Gorzej z deficytem. W 2011 r. dziura w finansach wynosiła 5 proc. PKB – a więc była dużo większa od dopuszczalnego limitu. Polska od kilku lat jest zresztą objęta procedurą nadmiernego deficytu (istnienie nadmiernego deficytu KE stwierdziła zresztą w 20 z 27 państw członkowskich UE). Unia ściśle monitoruje stan naszych finansów publicznych. Teoretycznie – gdyby uznano, że Polska nic nie robi, by zmniejszyć deficyt – mogłyby nas spotkać sankcje finansowe ze wstrzymaniem funduszy unijnych włącznie.
Ministerstwo Finansów ma ambicję doprowadzić do zdjęcia z Polski procedury nadmiernego deficytu. Według jego wstępnej prognozy deficyt sektora general government w ubiegłym roku wyniósł około 3,5 proc. PKB. Jaki był końcowy wynik, dowiemy się za kilka dni – w najbliższy poniedziałek dane na temat deficytu i długu poda GUS. Szanse na zdjęcie procedury są. Komisja Europejska może podjąć taką decyzję nawet jeśli deficyt przekracza 3 proc. PKB, ale równocześnie odnotowany zostanie jego znaczny spadek i w perspektywie powinien on obniżyć się poniżej wartości referencyjnej. Czy tak się stanie, okaże się w maju, gdy KE opublikuje wiosenne prognozy makroekonomiczne.

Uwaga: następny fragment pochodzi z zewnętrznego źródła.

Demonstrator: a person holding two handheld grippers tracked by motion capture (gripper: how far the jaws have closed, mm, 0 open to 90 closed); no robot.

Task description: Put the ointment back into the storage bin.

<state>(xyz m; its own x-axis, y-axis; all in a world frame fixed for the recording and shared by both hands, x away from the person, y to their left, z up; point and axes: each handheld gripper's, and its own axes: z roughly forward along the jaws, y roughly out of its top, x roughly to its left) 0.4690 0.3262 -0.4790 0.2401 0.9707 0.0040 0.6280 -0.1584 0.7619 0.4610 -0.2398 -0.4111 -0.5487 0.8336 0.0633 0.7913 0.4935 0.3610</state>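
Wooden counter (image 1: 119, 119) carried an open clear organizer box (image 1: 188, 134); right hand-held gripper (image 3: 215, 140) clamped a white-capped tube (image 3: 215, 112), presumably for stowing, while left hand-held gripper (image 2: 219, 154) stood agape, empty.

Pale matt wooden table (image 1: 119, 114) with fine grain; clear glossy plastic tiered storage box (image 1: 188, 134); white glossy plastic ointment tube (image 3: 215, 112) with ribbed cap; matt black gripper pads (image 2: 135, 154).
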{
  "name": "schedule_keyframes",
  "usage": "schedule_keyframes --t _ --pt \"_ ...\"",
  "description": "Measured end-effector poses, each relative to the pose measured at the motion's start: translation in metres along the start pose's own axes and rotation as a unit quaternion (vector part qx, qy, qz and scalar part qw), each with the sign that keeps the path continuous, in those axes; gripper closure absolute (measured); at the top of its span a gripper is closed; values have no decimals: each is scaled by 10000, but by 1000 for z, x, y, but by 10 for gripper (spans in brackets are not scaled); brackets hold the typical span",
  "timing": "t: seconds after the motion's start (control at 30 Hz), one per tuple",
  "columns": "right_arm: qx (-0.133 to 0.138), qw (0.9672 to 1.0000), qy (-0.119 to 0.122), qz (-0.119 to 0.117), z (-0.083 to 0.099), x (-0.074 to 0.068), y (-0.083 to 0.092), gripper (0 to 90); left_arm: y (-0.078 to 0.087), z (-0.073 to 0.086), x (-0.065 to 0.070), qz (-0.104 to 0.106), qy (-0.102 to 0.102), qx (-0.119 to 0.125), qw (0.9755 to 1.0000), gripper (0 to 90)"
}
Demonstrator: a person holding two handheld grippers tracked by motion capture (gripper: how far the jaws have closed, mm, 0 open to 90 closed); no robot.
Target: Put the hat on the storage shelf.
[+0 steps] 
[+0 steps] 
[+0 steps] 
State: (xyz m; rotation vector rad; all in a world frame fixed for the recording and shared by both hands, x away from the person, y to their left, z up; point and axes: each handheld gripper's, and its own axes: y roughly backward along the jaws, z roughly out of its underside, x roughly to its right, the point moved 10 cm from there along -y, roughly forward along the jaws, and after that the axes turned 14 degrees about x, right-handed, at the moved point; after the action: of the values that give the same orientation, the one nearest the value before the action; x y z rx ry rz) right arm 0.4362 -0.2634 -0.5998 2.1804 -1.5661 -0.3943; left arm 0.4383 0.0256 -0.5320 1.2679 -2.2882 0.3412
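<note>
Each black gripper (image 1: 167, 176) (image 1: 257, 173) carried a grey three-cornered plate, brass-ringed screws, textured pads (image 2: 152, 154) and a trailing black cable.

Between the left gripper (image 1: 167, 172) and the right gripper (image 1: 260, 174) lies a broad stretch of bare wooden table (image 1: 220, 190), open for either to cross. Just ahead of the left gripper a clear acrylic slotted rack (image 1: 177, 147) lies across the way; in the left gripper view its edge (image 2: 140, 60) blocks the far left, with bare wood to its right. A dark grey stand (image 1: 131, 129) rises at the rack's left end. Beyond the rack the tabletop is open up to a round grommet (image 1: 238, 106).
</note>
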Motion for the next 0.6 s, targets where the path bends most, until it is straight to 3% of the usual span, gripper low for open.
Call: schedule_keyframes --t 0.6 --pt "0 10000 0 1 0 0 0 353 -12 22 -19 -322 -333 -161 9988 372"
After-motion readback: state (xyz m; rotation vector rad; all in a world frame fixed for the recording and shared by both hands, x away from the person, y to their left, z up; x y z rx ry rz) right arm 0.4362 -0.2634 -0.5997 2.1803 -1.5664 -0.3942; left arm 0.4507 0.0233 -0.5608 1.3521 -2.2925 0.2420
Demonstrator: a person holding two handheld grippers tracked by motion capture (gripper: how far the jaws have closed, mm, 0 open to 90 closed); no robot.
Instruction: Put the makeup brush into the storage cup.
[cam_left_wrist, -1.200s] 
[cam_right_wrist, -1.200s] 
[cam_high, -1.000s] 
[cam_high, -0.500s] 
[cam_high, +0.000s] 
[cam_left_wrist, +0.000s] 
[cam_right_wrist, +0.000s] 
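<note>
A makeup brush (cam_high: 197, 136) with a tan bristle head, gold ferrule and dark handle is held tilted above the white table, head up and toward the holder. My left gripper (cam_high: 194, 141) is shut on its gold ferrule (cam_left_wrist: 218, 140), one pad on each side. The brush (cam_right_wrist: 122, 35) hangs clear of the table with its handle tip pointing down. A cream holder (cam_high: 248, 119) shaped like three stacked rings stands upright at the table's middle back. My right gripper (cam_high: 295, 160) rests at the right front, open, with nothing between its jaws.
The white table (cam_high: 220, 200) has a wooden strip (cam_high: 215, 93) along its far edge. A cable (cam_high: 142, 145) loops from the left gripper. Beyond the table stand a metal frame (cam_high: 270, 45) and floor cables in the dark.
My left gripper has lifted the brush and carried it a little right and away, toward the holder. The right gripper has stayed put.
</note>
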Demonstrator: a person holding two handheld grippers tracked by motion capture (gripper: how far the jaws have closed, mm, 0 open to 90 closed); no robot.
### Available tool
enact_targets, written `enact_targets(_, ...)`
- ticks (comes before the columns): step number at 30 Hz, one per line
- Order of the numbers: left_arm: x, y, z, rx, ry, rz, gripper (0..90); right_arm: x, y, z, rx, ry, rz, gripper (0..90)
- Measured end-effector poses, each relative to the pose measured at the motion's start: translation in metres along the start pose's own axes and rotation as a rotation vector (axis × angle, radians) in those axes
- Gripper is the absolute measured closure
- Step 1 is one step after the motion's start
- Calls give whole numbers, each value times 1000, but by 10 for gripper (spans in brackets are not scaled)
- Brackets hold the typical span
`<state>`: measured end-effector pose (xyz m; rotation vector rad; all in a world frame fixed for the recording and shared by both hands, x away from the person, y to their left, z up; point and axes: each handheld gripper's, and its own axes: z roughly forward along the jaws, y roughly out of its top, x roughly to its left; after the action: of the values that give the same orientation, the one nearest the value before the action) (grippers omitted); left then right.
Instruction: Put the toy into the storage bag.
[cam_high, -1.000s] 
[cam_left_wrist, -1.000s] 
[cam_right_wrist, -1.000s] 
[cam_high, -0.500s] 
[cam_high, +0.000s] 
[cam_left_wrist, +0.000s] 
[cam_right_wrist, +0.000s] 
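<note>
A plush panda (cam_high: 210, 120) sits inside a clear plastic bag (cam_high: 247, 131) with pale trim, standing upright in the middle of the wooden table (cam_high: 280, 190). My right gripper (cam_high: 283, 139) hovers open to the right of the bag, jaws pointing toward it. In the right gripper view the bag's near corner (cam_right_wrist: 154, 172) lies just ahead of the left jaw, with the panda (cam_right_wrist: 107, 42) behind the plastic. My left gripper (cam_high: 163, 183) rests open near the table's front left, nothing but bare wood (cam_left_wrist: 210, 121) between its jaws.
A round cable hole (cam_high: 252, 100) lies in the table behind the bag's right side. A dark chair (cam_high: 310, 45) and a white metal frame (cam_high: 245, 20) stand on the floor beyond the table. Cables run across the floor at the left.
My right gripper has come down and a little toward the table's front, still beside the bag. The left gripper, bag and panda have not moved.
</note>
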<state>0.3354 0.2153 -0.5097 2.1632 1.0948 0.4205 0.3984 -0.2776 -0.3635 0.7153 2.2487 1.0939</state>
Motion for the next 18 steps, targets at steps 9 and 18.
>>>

Wśród nich znajdzie się m.in. projekcja wielkości polskiego deficytu w 2013 r.
Ekonomiści mają jednak poważne wątpliwości, czy rzeczywiście należy dziś dążyć do zmniejszania deficytu za wszelką cenę. Piotr Bielski z BZ WBK uważa, że MF powinno nieco złagodzić swoje podejście. – To się zresztą już dzieje, bo Polska odeszła od ścieżki zmniejszania deficytu zadeklarowanej w ubiegłorocznym programie konwergencji – mówi ekonomista. Według tamtego dokumentu już w 2012 r. deficyt miał spaść do 2,9 proc. PKB i dalej zmniejszać się w tym roku – do 2,2 proc. PKB. Wiadomo już, że tych założeń nie uda się zrealizować. Według Bielskiego trudno za to winić MF. Do zwiększenia deficytu musiało dojść, bo wynika to z cyklu gospodarczego. Gorsza koniunktura powoduje spadek wpływów do budżetu centralnego i pogarsza cały wynik.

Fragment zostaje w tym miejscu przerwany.